Supplied data:

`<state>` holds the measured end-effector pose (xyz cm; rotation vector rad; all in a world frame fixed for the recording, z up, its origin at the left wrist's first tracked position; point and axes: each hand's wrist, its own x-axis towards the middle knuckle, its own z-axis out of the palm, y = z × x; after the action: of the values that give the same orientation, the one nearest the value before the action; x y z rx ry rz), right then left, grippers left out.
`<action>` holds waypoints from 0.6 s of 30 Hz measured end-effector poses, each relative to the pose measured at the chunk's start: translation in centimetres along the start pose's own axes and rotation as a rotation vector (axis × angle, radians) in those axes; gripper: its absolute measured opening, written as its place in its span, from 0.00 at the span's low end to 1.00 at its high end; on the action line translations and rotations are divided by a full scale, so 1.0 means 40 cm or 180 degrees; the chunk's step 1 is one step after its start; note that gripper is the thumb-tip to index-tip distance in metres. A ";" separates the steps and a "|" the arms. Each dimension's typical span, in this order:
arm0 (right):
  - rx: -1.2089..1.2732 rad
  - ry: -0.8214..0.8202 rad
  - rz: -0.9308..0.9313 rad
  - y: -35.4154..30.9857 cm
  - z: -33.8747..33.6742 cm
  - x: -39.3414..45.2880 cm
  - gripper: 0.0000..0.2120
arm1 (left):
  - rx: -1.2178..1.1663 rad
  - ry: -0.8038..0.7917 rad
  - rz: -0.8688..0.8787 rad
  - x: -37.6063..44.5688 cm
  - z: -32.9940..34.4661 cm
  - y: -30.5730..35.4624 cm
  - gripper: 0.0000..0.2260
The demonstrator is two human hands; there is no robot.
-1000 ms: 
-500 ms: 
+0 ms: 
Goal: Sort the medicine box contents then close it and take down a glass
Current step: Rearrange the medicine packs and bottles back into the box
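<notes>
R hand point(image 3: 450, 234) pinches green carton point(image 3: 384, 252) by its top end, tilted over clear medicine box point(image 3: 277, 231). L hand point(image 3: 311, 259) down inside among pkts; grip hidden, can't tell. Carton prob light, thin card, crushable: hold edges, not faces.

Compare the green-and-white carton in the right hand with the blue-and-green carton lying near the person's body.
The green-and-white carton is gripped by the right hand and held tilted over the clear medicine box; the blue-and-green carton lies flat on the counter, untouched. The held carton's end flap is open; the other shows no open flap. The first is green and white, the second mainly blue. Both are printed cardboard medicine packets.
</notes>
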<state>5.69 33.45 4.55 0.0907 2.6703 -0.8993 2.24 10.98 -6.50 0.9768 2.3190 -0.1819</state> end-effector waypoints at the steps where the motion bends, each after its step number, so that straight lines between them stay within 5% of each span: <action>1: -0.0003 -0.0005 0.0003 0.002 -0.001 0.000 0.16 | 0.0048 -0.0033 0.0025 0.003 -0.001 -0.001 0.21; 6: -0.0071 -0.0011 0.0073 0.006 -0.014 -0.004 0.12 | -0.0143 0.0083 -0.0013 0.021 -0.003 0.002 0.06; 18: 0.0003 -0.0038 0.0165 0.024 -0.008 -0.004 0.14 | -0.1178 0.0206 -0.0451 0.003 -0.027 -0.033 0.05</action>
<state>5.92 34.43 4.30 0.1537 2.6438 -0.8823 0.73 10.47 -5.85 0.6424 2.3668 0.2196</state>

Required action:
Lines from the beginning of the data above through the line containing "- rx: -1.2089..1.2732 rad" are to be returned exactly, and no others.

Written response:
`<state>` holds the measured end-effector pose (xyz cm; rotation vector rad; all in a world frame fixed for the recording, z up, its origin at the left wrist's first tracked position; point and axes: each hand's wrist, its own x-axis towards the middle knuckle, its own z-axis out of the palm, y = z × x; after the action: of the values that give the same orientation, the one nearest the value before the action; x y z rx ry rz), right then left, grippers left out.
`<action>` holds waypoints from 0.6 s of 30 Hz measured end-effector poses, each relative to the pose measured at the chunk's start: translation in centimetres along the start pose's own axes and rotation as a rotation vector (axis × angle, radians) in those axes; gripper: its absolute measured opening, written as its place in its span, from 0.00 at the span's low end to 1.00 at its high end; on the action line translations and rotations are divided by a full scale, so 1.0 means 40 cm or 180 degrees; the chunk's step 1 is one step after its start; note that gripper is the thumb-tip to index-tip distance in metres. A ";" separates the steps and a "|" the arms. Each dimension's typical span, in this order:
arm0 (right):
  - rx: -1.2089..1.2732 rad

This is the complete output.